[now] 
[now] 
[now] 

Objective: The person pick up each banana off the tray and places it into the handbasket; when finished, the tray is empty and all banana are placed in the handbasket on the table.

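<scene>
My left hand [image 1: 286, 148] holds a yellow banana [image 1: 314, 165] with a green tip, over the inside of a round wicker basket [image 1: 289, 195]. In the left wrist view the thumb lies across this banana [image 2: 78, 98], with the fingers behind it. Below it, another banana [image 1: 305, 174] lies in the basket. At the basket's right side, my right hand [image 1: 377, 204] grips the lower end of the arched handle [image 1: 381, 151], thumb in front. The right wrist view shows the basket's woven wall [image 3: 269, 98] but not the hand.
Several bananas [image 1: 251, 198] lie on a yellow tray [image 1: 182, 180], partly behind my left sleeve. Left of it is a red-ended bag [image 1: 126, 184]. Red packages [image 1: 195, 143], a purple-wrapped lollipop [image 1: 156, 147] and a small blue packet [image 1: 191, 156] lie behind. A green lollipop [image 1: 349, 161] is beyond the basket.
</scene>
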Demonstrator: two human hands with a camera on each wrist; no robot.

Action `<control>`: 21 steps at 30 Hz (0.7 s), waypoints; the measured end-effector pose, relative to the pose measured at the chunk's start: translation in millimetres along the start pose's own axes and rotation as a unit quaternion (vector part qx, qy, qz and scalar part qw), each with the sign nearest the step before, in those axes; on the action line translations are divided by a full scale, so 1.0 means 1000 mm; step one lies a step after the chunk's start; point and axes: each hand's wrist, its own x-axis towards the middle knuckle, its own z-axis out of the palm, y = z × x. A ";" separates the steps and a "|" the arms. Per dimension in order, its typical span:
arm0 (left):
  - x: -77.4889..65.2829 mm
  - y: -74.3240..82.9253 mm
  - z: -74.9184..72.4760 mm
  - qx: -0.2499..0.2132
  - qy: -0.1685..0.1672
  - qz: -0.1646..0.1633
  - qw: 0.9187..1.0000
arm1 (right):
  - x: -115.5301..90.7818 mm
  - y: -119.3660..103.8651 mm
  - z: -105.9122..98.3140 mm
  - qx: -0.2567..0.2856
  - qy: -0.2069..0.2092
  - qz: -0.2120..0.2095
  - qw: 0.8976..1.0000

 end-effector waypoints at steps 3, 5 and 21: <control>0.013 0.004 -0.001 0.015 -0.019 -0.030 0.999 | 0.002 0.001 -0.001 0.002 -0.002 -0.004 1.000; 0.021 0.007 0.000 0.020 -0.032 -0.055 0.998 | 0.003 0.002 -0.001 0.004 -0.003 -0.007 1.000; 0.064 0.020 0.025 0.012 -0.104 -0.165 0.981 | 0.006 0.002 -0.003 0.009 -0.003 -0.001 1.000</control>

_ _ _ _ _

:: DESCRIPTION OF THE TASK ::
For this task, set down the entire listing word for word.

:: TASK ANSWER ::
[now] 
[now] 
[now] 

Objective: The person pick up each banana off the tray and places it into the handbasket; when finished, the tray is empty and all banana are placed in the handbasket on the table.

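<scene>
My left hand [image 1: 286, 148] holds a yellow banana [image 1: 314, 165] with a green tip, over the inside of a round wicker basket [image 1: 289, 195]. In the left wrist view the thumb lies across this banana [image 2: 78, 98], with the fingers behind it. Below it, another banana [image 1: 305, 174] lies in the basket. At the basket's right side, my right hand [image 1: 377, 204] grips the lower end of the arched handle [image 1: 381, 151], thumb in front. The right wrist view shows the basket's woven wall [image 3: 269, 98] but not the hand.
Several bananas [image 1: 251, 198] lie on a yellow tray [image 1: 182, 180], partly behind my left sleeve. Left of it is a red-ended bag [image 1: 126, 184]. Red packages [image 1: 195, 143], a purple-wrapped lollipop [image 1: 156, 147] and a small blue packet [image 1: 191, 156] lie behind. A green lollipop [image 1: 349, 161] is beyond the basket.
</scene>
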Demonstrator: two human hands with a camera on each wrist; no robot.

Action `<control>`: 21 steps at 30 Hz (0.7 s), waypoints; the measured end-effector pose, relative to the pose measured at the chunk's start: translation in millimetres along the start pose's own axes and rotation as a unit quaternion (vector part qx, qy, qz and scalar part qw), each with the sign nearest the step before, in those axes; on the action line translations are divided by a full scale, so 1.0 means 1000 mm; step one lies a step after the chunk's start; point and axes: each hand's wrist, its own x-axis towards the middle knuckle, its own z-axis out of the palm, y = z × x. A ";" separates the steps and a "|" the arms. Per dimension in order, its typical span:
arm0 (left):
  - x: -77.4889..65.2829 mm
  - y: -74.3240..82.9253 mm
  - z: -74.9184..72.4760 mm
  - qx: -0.2499..0.2132
  - qy: -0.1685..0.1672
  - qz: -0.1646..0.1633
  - qw: 0.9187..1.0000
arm1 (right):
  - x: -115.5301..90.7818 mm
  - y: -119.3660..103.8651 mm
  - z: -105.9122..98.3140 mm
  - qx: -0.2567..0.2856
  - qy: -0.2069..0.2092
  - qz: -0.2120..0.2095
  - qw: 0.8976..1.0000

 end-effector waypoints at steps 3, 5 and 21: <control>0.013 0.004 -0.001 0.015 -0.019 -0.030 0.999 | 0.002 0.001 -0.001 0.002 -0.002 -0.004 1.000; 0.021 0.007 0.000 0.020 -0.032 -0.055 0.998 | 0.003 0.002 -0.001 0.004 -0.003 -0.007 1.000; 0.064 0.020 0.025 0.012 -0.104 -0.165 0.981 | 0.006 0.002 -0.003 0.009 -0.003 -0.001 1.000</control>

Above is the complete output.